Published: University College London (University of London) 2011
Subjects:
Online Access:http://ethos.bl.uk/OrderDetails.do?uin=uk.bl.ethos.625590
Description
Summary:The central feature of prion disease is the conversion of normal host‐encoded cellular prion protein to an abnormal isoform; designated PrPSc. Current research has shown that PrPSc is the principal, and possibly the sole, component of infectious prions. Despite a wealth of experimental data that supports this protein‐only hypothesis, the goal of systematically producing prions in vitro still remains. The failure to generate high‐titre synthetic mammalian prions from fully defined starting materials has underlined the need to establish the composition of ex vivo purified mammalian prions that retain high titre infectivity. Such characterisation of infectious prions necessitates their purification from brain and this requires an approximate 14,000‐fold enrichment (based upon protein content). The main aim of this thesis therefore, has been to address the problems of purification and to isolate infectious prions. An array of novel enzymatic and biochemical techniques have been used including precipitation with sodium phosphotungstic acid, systematic washing steps with ionic salts, digestion with pronase E, proteinase K, amyloglucosidase and sphingomyelinase. Rapid and accurate measurement of prion infectivity throughout purification has been made possible by the use of the scrapie cell assay. Pronase E has been demonstrated to selectively digest PrPC while preserving both proteinase K‐sensitive and resistant infectious prions.
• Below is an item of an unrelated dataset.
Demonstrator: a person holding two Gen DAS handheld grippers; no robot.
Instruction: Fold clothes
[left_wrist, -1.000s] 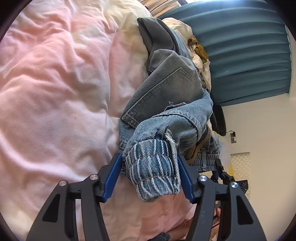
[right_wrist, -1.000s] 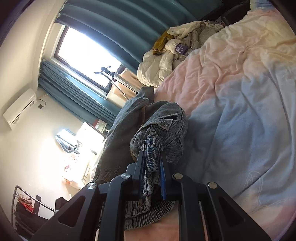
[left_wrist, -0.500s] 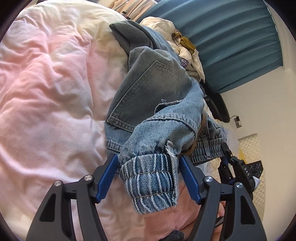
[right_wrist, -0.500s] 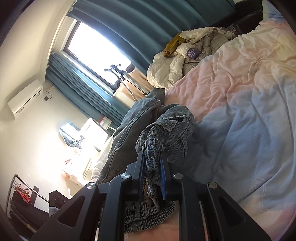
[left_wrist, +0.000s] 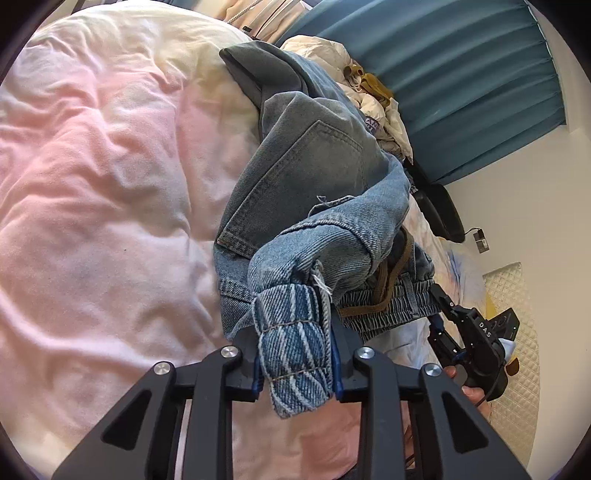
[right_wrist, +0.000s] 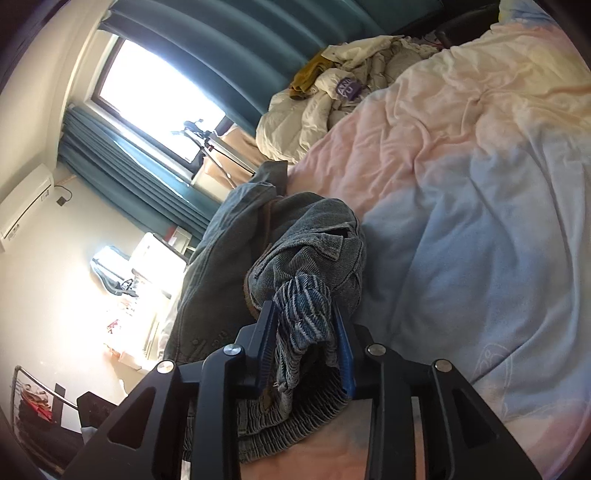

This discovery now facilitates the factionation, isolation and detailed charaterisation of prions with distinct physicochemical properties without being confounded by contaminating PrPC. Alongside purification, high resolution imaging of the infectious prion has been a key unaccomplished challenge in the prion field. The problems of imaging insoluble aggregated proteinaceous material and correlating observed structures with specific infectivity have so far frustrated meaningful studies. Work in this thesis has focused upon solubilising and disaggregating large amorphous protein aggregates obtained after purification for imaging by electron microscopy, and has defined key problems that remain to be addressed. Collectively this thesis describes novel methods for investigating mammalian prions that will improve our understanding and the diagnosis of prion disease.